Getting Started with Intel Optimized HPCG

To start working with the benchmark, follow the instructions below:

On a cluster file system, unpack the Intel Optimized HPCG package to a directory accessible by all nodes. Read and accept the license as indicated in readme.txt file included in the package.
Change directory to hpcg/bin.
Determine which prebuilt version of the benchmark is best for your system or follow QUICKSTART instructions to build a version of the benchmark for your MPI implementation.

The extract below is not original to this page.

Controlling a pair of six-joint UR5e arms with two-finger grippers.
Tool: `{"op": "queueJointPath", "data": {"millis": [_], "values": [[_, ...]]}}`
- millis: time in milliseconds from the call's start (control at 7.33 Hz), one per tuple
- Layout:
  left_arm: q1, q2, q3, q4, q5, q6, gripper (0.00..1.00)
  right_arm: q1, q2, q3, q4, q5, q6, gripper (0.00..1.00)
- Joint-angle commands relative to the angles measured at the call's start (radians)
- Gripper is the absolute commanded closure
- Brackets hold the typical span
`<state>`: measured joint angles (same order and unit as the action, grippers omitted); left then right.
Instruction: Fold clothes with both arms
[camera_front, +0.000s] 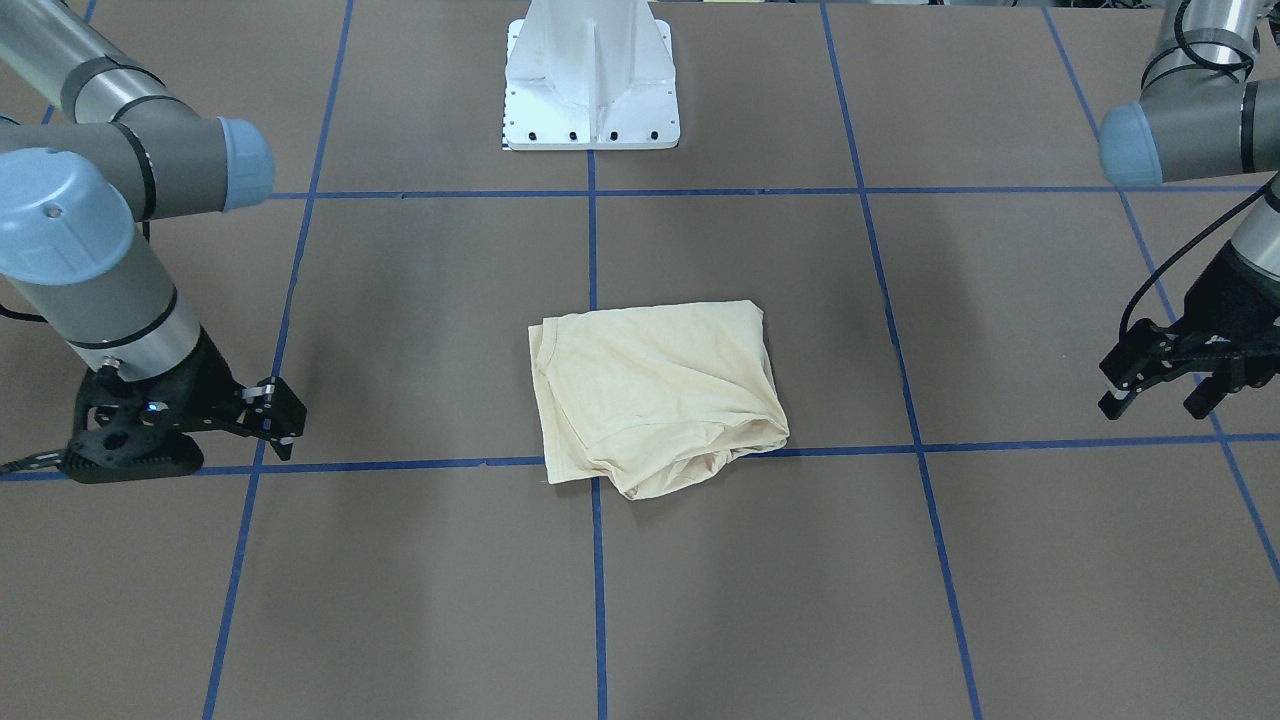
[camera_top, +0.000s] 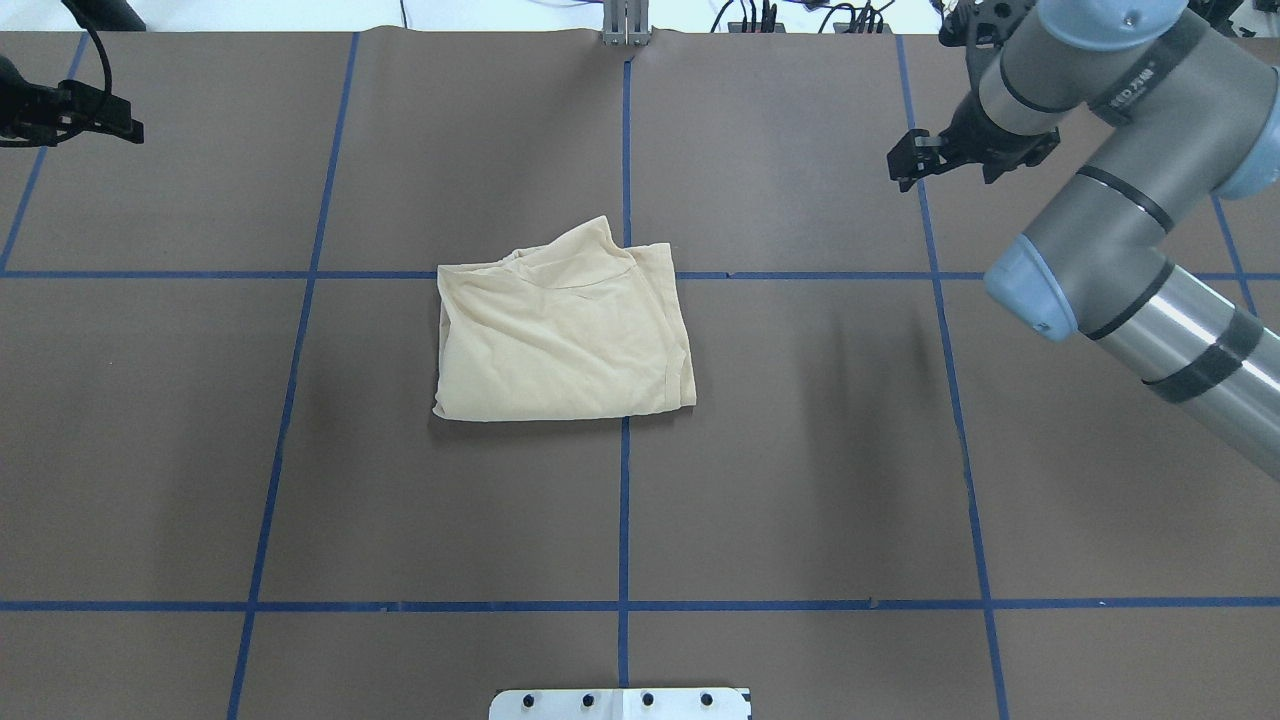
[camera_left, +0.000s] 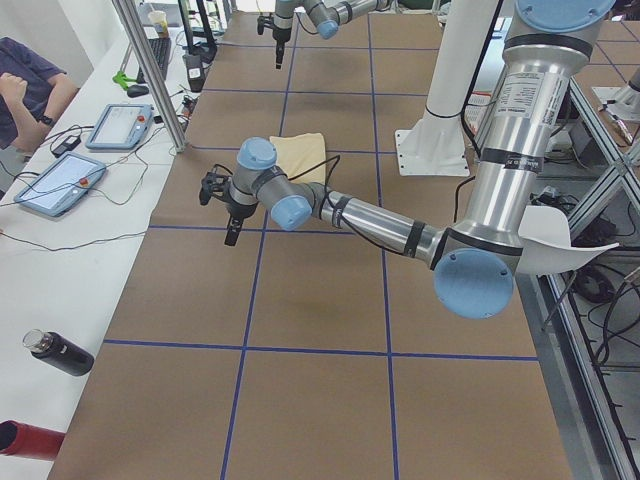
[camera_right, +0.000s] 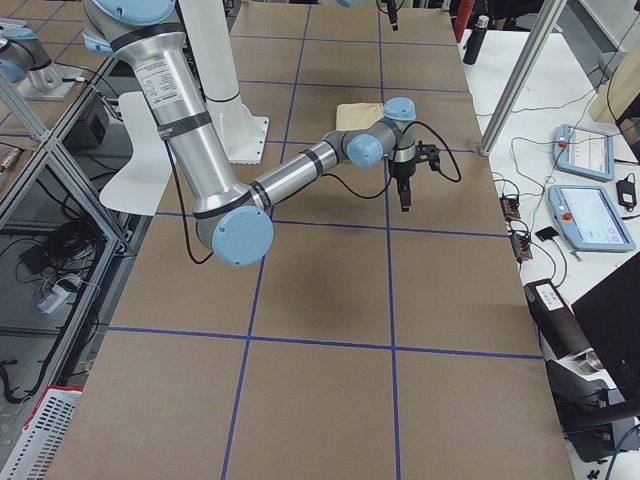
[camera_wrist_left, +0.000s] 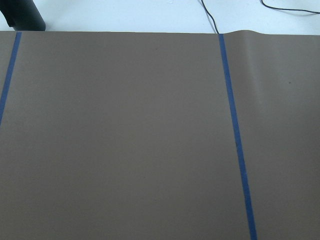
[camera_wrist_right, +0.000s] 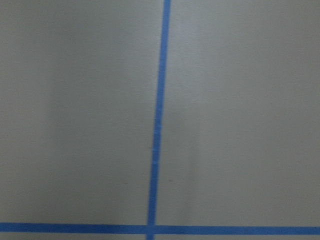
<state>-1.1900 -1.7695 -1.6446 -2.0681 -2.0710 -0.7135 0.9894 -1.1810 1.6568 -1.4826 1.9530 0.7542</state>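
Observation:
The clothes, one pale cream-yellow shirt, lie folded into a rough rectangle in the middle of the brown table, with a bunched edge on the operators' side. No print shows on the fabric. My left gripper hovers open and empty far out to the shirt's side, well apart from it. My right gripper hangs open and empty on the opposite side, equally far from the shirt. Both wrist views show only bare table and blue tape.
The white pedestal base stands at the robot's edge of the table. Blue tape lines divide the surface into squares. A side bench with tablets, a black bottle and a seated person runs along the far edge.

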Motion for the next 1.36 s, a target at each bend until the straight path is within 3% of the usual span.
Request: {"op": "queueJointPath", "data": {"millis": [0, 273, 545, 682, 818, 955, 1227], "values": [[-0.011, 0.043, 0.017, 0.0, 0.009, 0.114, 0.0, 0.11, -0.086, 0.004, -0.01, 0.001, -0.098, 0.0], [-0.119, 0.035, 0.009, 0.231, 0.011, 0.442, 0.0, 0.19, -0.188, 0.014, -0.016, 0.07, -0.319, 0.0], [-0.23, 0.016, 0.015, 0.421, 0.012, 0.691, 0.0, 0.334, -0.209, 0.006, -0.114, 0.288, -0.453, 0.0], [-0.276, 0.012, 0.017, 0.495, 0.008, 0.81, 0.0, 0.404, -0.251, 0.006, -0.157, 0.376, -0.605, 0.0], [-0.295, 0.018, 0.025, 0.54, -0.039, 0.842, 0.0, 0.457, -0.303, 0.006, -0.166, 0.409, -0.686, 0.0], [-0.319, 0.042, 0.069, 0.546, -0.186, 0.844, 0.0, 0.494, -0.346, 0.003, -0.168, 0.447, -0.731, 0.0], [-0.319, 0.11, 0.086, 0.531, -0.239, 0.853, 0.0, 0.532, -0.419, -0.005, -0.162, 0.501, -0.736, 0.0]]}}
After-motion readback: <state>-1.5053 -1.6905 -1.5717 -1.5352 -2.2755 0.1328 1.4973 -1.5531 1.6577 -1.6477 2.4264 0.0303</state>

When doing this, note that native runs on Intel Xeon Phi coprocessors and symmetric runs require Intel® MPI and only offload versions of the benchmark for Intel Xeon Phi coprocessors can be built with other MPI implementations.
Ensure the following:
- Intel® C/C++ Compiler and MPI run-time libraries are available through the LD_LIBRARY_PATH environment variable.
- To run the benchmark on Intel Xeon Phi coprocessors, Intel® Manycore Platform Software Stack (Intel® MPSS) run-time libraries are available through the MIC_LD_LIBRARY_PATH environment variable.
- To run the offload version of the benchmark, Intel® Parallel Studio XE Composer Edition or its Redistributable Library package is installed (for details, see https://software.intel.com/en-us/articles/redistributables-for-intel-parallel-studio-xe-2015-composer-edition-for-linux). For the supported versions of Intel Parallel Studio XE Composer Edition, see Intel MKL System Requirements.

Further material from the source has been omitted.